[PATCH v4 4/7] arm64: Handle early CPU boot failures

Wed Feb 3 04:57:38 PST 2016

Hi Suzuki,

On Mon, Jan 25, 2016 at 06:07:02PM +0000, Suzuki K. Poulose wrote:
> +/* Values for secondary_data.status */
> +
> +#define CPU_MMU_OFF		-1
> +#define CPU_BOOT_SUCCESS	0
> +/* The cpu invoked ops->cpu_die, synchronise it with cpu_kill */
> +#define CPU_KILL_ME		1
> +/* The cpu couldn't die gracefully and is looping in the kernel */
> +#define CPU_STUCK_IN_KERNEL	2
> +/* Fatal system error detected by secondary CPU, crash the system */
> +#define CPU_PANIC_KERNEL	3

Please add braces around these numbers, just in case (I added them
locally).

>  /*
> + * The booting CPU updates the failed status, with MMU turned off,
> + * below which lies in head.txt to make sure it doesn't share the same writeback
> + * granule. So that we can invalidate it properly.

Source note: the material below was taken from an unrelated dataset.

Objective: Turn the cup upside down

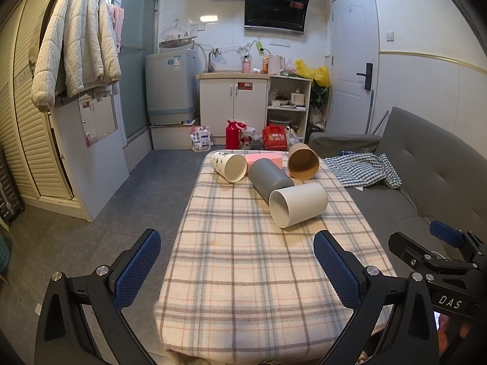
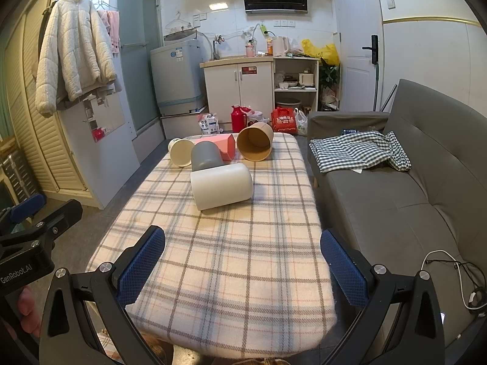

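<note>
Both hand-held grippers are released w/ nothing between the blue pads: the left hand-held gripper (image 1: 237, 269) and the right hand-held gripper (image 2: 243, 269) hang over the near end of the plaid-cloth counter (image 2: 231, 273), well apart from the cups.

Four cups lie on their sides at the far end. Nearest is the smooth white cylindrical cup (image 2: 223, 186), mouth facing left, touching the grey cylindrical cup (image 2: 205, 155) behind it. Further back are the white paper cup with green print (image 1: 229, 165) and the brown kraft paper cup (image 2: 255, 145), w/ a pink carton (image 2: 226, 147) between them.

Risks, as I judge them: a sideways cylinder probably rolls if nudged off-centre (the soft cloth gives little hold), and it could knock the grey cup or go off the edge. Pinching the paper cups hard may crush them.

Readable text: "DAS" on the right unit in the left view, "GenRobot.AI" on the left unit in the right view. Other labels are too small.
</note>
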The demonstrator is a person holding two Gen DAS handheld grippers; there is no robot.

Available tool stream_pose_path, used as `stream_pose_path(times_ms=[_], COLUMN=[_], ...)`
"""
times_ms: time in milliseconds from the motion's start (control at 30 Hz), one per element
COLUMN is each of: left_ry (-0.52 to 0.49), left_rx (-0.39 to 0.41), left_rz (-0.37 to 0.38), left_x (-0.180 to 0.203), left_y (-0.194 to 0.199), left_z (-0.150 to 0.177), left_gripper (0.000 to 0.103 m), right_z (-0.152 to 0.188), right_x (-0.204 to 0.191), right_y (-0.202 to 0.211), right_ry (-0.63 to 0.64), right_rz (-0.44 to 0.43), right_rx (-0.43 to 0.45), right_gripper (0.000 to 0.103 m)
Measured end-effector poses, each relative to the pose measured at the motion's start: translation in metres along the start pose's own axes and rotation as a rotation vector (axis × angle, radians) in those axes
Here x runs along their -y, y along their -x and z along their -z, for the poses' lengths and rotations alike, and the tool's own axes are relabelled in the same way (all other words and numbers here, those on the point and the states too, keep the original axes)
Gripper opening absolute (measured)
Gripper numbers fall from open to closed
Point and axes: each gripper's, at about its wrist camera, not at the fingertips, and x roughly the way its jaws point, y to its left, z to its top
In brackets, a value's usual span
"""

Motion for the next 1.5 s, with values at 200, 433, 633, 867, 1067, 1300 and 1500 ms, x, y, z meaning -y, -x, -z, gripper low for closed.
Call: stream_pose_path(times_ms=[200,433,633,867,1067,1300,1500], left_ry=[0.001,0.003,0.024,0.057,0.081,0.072,0.110], left_rx=[-0.001,-0.005,-0.043,-0.101,-0.143,-0.183,-0.224], left_rz=[-0.001,0.002,0.013,0.004,-0.045,-0.085,-0.114], left_x=[0.000,0.001,0.000,-0.011,-0.030,-0.054,-0.071], left_y=[0.000,-0.001,-0.013,-0.034,-0.071,-0.136,-0.199], left_z=[0.000,0.001,0.008,-0.002,-0.023,-0.059,-0.084], left_gripper=[0.103,0.103,0.103,0.103,0.103,0.103,0.103], right_z=[0.000,0.003,0.005,-0.013,-0.076,-0.140,-0.188], right_x=[0.000,0.000,-0.003,-0.009,-0.028,-0.056,-0.064], right_y=[0.000,-0.002,-0.010,-0.033,-0.082,-0.173,-0.265], right_ry=[0.000,0.008,0.031,0.122,0.318,0.626,0.736], right_rz=[0.000,0.001,0.002,-0.028,-0.169,-0.226,-0.246], right_rx=[-0.001,-0.007,-0.032,-0.071,-0.166,-0.255,-0.368], right_gripper=[0.103,0.103,0.103,0.103,0.103,0.103,0.100])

I can't really parse this (it looks like punctuation in the wrong place;
also "share the same..." with what?).

> + *
> + * update_early_cpu_boot_status tmp, status
> + *  - Corrupts tmp, x0, x1
> + *  - Writes 'status' to __early_cpu_boot_status and makes sure
> + *    it is committed to memory.
> + */
> +
> +	.macro	update_early_cpu_boot_status tmp, status
> +	mov	\tmp, lr
> +	adrp	x0, __early_cpu_boot_status
> +	add	x0, x0, #:lo12:__early_cpu_boot_status

Nitpick: you could use the adr_l macro.

> +	mov	x1, #\status
> +	str	x1, [x0]
> +	add	x1, x0, 4
> +	bl	__inval_cache_range
> +	mov	lr, \tmp
> +	.endm

If the CPU that's currently booting has the MMU off, what's the point of
invalidating the cache here? The operation may not even be broadcast to
the other CPU. So you actually need the invalidation before reading the
status on the primary CPU.

> +
> +ENTRY(__early_cpu_boot_status)
> +	.long 	0
> +END(__early_cpu_boot_status)

I think we should just do like __boot_cpu_mode and place it in the
.data..cacheline_aligned section. You can always use the safe
clean+invalidate before reading the value so that we don't care much
about the write-back granule.

> @@ -89,12 +101,14 @@ static DECLARE_COMPLETION(cpu_running);
>  int __cpu_up(unsigned int cpu, struct task_struct *idle)
>  {
>  	int ret;
> +	int status;
>  
>  	/*
>  	 * We need to tell the secondary core where to find its stack and the
>  	 * page tables.
>  	 */
>  	secondary_data.stack = task_stack_page(idle) + THREAD_START_SP;
> +	update_cpu_boot_status(CPU_MMU_OFF);
>  	__flush_dcache_area(&secondary_data, sizeof(secondary_data));
>  
>  	/*
> @@ -117,7 +131,35 @@ int __cpu_up(unsigned int cpu, struct task_struct *idle)
>  		pr_err("CPU%u: failed to boot: %d\n", cpu, ret);
>  	}
>  
> +	/* Make sure the update to status is visible */
> +	smp_rmb();

Which status? In relation to what?

>  	secondary_data.stack = NULL;
> +	status = READ_ONCE(secondary_data.status);
> +	if (ret && status) {
> +
> +		if (status == CPU_MMU_OFF)
> +			status = READ_ONCE(__early_cpu_boot_status);

You need cache maintenance before reading this.

> +
> +		switch (status) {
> +		default:
> +			pr_err("CPU%u: failed in unknown state : 0x%x\n",
> +					cpu, status);
> +			break;
> +		case CPU_KILL_ME:
> +			if (!op_cpu_kill(cpu)) {
> +				pr_crit("CPU%u: died during early boot\n", cpu);
> +				break;
> +			}
> +			/* Fall through */
> +			pr_crit("CPU%u: may not have shut down cleanly\n", cpu);
> +		case CPU_STUCK_IN_KERNEL:
> +			pr_crit("CPU%u: is stuck in kernel\n", cpu);
> +			cpus_stuck_in_kernel++;
> +			break;
> +		case CPU_PANIC_KERNEL:
> +			panic("CPU%u detected unsupported configuration\n", cpu);
> +		}
> +	}
>  
>  	return ret;
>  }

BTW, you can send a fix-up on top of this series with corrections, I can
fold them in.

-- 
Catalin